SZAはInstagramのストーリーズ(メインアカウント)に次のように書いた。

「Jus checked and music Ai has Trained off 238 of my songs. Im certain some unreleased.(確認したら、音楽AIが私の曲238曲を学習に使っていた。未発表曲も含まれていると確信している)」

そして続けた。

「If your a musician and you support this degenerate s**t? Your disgusting and there's NOTHING YOU COULD EVER SAY TO ME TO MAKE THIS OKAY. I hope u have the life u deserve.(ミュージシャンでありながらこのクソをサポートするなら?あなたは最低だ。どんな言い訳も通らない。相応の人生を歩んでほしい)」

さらに別のInstagramアカウント(非公式バーナーアカウントとされる)では、DJのDiploを名指しした。SZAは「DiploがSunoに出資しており、ブラック系の優秀なライターやプロデューサーの音楽を学習させようとしている」と主張。「私たちは米国人口の13%に過ぎないのに、世界の音楽に影響を与えてきた。AI音楽に白人のサウンドは聞こえてこない。立法でも医療でも、創造性でも、私たちには保護がない。最も盗みやすい存在だから」と訴えた。

Diploはこの主張に対して、報道時点では公式に反応していない。バーナーアカウントへの投稿については確認が難しく、HotNewHipHopをはじめ複数メディアが「alleged(とされる)」と留保をつけて報じている。


なぜこれが重要か

学習データの問題は、AI音楽をめぐる法的・倫理的議論の核心にある。Sunoに対してはすでにメジャーレーベル各社が提訴しており(訴訟は現在も進行中)、その文脈でSZAのような大物アーティストが「自分の楽曲が238曲学習されていた」と実数を出したことのインパクトは小さくない。

ただしより注目すべきは、SZAの怒りの向き先が「AI企業」だけでなく「AIを支持するミュージシャン」に向いている点だ。彼女は技術そのものと同じくらい、業界内での連帯の欠如に失望している。業界の外側から来た技術への批判ではなく、業界の内側から来た叫びとして読む必要がある。

さらにSZAは以前から、AIデータセンターがブラック・ブラウンコミュニティに与える環境被害を批判している。
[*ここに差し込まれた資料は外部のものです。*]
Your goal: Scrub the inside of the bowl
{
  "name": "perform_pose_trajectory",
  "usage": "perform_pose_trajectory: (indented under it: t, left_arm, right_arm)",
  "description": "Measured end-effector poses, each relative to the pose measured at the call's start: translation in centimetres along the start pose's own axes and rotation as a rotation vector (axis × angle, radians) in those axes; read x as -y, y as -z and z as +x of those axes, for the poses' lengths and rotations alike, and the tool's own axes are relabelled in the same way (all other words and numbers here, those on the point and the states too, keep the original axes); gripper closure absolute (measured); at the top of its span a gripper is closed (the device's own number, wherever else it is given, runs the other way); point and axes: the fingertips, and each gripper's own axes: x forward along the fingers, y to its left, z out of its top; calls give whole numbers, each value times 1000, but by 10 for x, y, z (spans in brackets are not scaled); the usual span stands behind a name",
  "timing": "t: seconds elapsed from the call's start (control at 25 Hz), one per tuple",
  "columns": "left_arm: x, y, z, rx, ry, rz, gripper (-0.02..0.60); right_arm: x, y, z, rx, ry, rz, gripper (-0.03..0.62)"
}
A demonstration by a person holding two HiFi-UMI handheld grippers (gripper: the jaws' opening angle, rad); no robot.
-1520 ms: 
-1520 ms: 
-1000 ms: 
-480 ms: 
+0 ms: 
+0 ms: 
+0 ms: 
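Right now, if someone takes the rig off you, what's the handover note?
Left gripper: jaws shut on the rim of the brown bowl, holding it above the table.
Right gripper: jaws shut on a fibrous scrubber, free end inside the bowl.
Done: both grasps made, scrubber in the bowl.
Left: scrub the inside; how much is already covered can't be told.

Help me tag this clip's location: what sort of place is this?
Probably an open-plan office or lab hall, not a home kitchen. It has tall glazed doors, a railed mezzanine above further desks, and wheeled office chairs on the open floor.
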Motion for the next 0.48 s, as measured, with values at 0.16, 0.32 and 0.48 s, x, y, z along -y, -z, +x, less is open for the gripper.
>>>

電力消費と水資源の問題が特定の地域に集中しているという指摘だ。同様の懸念はTyler, The Creatorもジョージア州のデータセンター建設に関して表明している。AIと人種的公正の問題は、音楽の著作権に留まらない広がりを持ちつつある。


論点・異なる見方

SZAの批判には、分けて考えるべきいくつかの論点が混在している。

学習データの問題はもっとも実証的だ。Sunoが著作権保護された楽曲を無断で学習に使用してきた疑いは、訴訟でも中心的な争点となっている。238という数字はSZA自身の確認によるものだが、どのプラットフォームがどの曲を使ったかの透明性はいまも乏しい。

Diploとの関係については、Diploが公式にSunoへの出資を認めた事実は現時点では確認できていない。SZAの主張はバーナーアカウントのものとされており、証拠の検証が難しい。ここは「とされている」という水準で扱う必要がある。

「白人のAIサウンドは聞こえない」という指摘は、AIが特定の文化的資産を偏って学習し再現しているという問いを含んでいる。これはジャンルや文化的文脈の問題であり、学習データの多様性と偏りに関する批評として受け取れる。単純化せず、議論の入り口として捉えるべき論点だ。


今後どう展開しそうか

Diploが沈黙を続けるか、何らかの反論を出すかによって、この議論は大きく展開が変わる。もし事実であれば、AI企業への出資をめぐるアーティストとの軋轢は、技術会社側と音楽業界側の対立をさらに鮮明にする。

Sunoをめぐる訴訟では学習データの開示がまだ十分になされていない。今回のようなアーティスト自身による「何曲使われているか」の告発が増えると、裁判所や立法の場での圧力が増す可能性がある。

米国では「No Fakes Act」が今月上院で採決を迎えたばかりだ(2026-06-18)。アーティストのデジタル肖像・声・楽曲に対する保護の法整備は動き出してはいるが、SZAが指摘するように「保護が追いついていない」状況は続いている。


作り手・聴き手への示唆

SZAの怒りを「感情的な反AI発言」と片付けるのは簡単だ。でもその中に含まれている問い——誰の音楽が、誰の許可なく、誰の利益のために使われているのか——は、AI音楽に関わるすべての人に向けられた問いでもある。

AIで音楽を作ることと、その学習データがどこから来たかを問うことは、矛盾しない。むしろその問いを持ち続けることが、AI音楽というシーンを文化的に正当なものにしていく前提条件だとRezは考える。